Page Two
By Nick Barbaro, Fri., Feb. 20, 1998

The Heisenberg Uncertainty Principle, broadly, states that you cannot at the same time measure both where something is and where it's going. In fact, the more closely you try to pin down either variable, the more wildly unpredictable the other becomes.
The HUP has other corollaries and manifestations; among those which have caught the public imagination (or messed with the public psyche, depending on your point of view) are:
- The very act of measuring something changes it. You cannot, for instance, determine the location of an atomic particle directly, without exerting enough force on it to change its location.
- You can be in two places at once - at least you can if you're a subatomic particle. In a quantum mechanical world, you can never predict where a particle will be with 100% certainty; you can only speak in terms of probabilities.
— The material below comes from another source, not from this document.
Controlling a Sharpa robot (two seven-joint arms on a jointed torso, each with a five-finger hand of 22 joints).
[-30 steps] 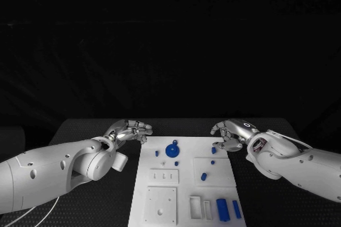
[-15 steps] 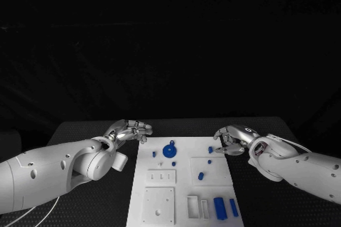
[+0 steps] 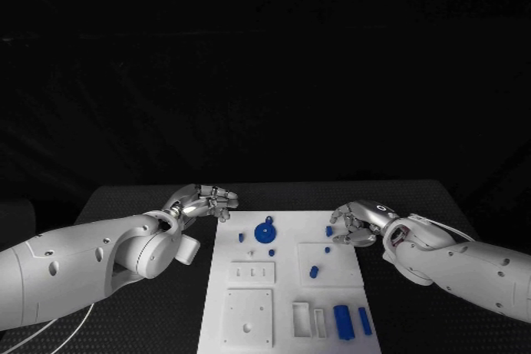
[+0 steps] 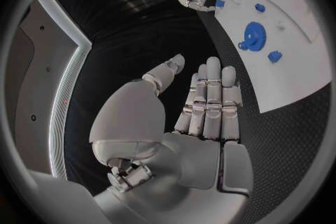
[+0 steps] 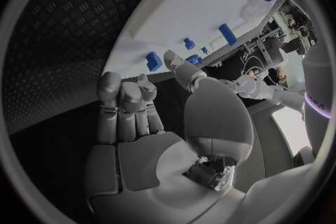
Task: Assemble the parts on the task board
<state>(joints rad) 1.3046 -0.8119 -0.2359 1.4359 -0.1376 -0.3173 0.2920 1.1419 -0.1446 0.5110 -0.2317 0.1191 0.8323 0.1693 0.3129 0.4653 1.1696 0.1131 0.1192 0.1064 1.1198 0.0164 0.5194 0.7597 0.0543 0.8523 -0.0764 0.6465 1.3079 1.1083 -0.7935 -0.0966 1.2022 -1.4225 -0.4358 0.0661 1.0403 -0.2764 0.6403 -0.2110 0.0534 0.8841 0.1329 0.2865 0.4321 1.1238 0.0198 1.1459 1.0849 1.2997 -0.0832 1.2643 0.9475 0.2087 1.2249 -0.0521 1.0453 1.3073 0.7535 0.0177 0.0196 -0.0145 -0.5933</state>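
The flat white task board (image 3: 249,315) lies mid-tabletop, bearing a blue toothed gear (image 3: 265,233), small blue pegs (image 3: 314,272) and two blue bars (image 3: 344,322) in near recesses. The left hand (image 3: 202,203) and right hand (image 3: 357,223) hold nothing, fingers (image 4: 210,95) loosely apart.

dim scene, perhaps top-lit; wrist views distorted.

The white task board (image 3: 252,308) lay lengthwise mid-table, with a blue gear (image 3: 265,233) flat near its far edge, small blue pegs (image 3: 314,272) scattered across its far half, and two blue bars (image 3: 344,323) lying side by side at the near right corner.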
Moreover, these probabilities are ingrained in the very essence of matter. You want to know precisely where something is, or is going to be, at a particular point in time? Well, until you measure it precisely (which of course changes most everything about it), you can't really tell. In fact, your "thing" can't really be said to be anywhere at all; instead, you might say, it's somewhat over here, and a little bit over there, and there, and there, and at the same moment - just very slightly, mind you - it's also at the whole other end of the galaxy.
Surely readers have by now grasped the point here, as it applies to predicting and effecting regional growth in Central Texas (p.18). But when you really start to think about it, you can see the subtle hand of HUP all around you. The South by Southwest Music Fest, for instance, clearly exists in many different places at the same time. Starting at 7:55pm Wednesday, March 18, at the Austin Music Hall with the Austin Music Awards, SXSW manifests itself in various places around town at 9pm, and continues doing so - with equal probability - throughout the weekend, March 18-22. And that doesn't even take into account the Interactive Conference, or the six screens of SXSW Film.
There are three more issues between now and then, and (if I don't throw things off course by trying to describe the future too precisely) it appears probable that they will fall in this order:
- Musicians Register next week, Feb. 27
- Austin Gaming/Interactive Arts March 6
- SXSW Film March 13, and the aforementioned
- Music Awards results March 20.
Then there's Ross Rebagliati, bless his heart, the Canadian snowboarder who was the topic of my last week's "Page Two." As of last issue, Rebagliati, having tested positive for marijuana in his bloodstream, was no longer the owner of an Olympic gold medal. Or was he? Even as that issue was rolling off the presses, at 3am CST, the Court for Arbitration of Sport (no doubt scrambling to avert the firestorm of public outrage the column was about to induce), reversed the Olympic Committee's decision and reinstated Rebagliati's medal. So was he - at the point I was trying to determine it - a medal winner? Well (of course), yes and no.
Anyway, the follow-up brought a few more choice reactions from the participants. First, the head of the Canadian Olympic Committee piqued national pride by noting that Whistler, British Columbia, where Rebagliati lives, has marijuana "four times more potent than in any other area." And Whistler was, well, stoked. "We were proud of Ross before," gushed mayor Hugh O'Reilly to the Associated Press. "We're really proud now."
Rebagliati, meanwhile, was hardly contrite. "I'm not going to change my friends," he said at a news conference. "I don't care what you think about that. My friends are real and I'm going to stand behind them."
"I might have to wear a gas mask from now on," he continued, "but whatever."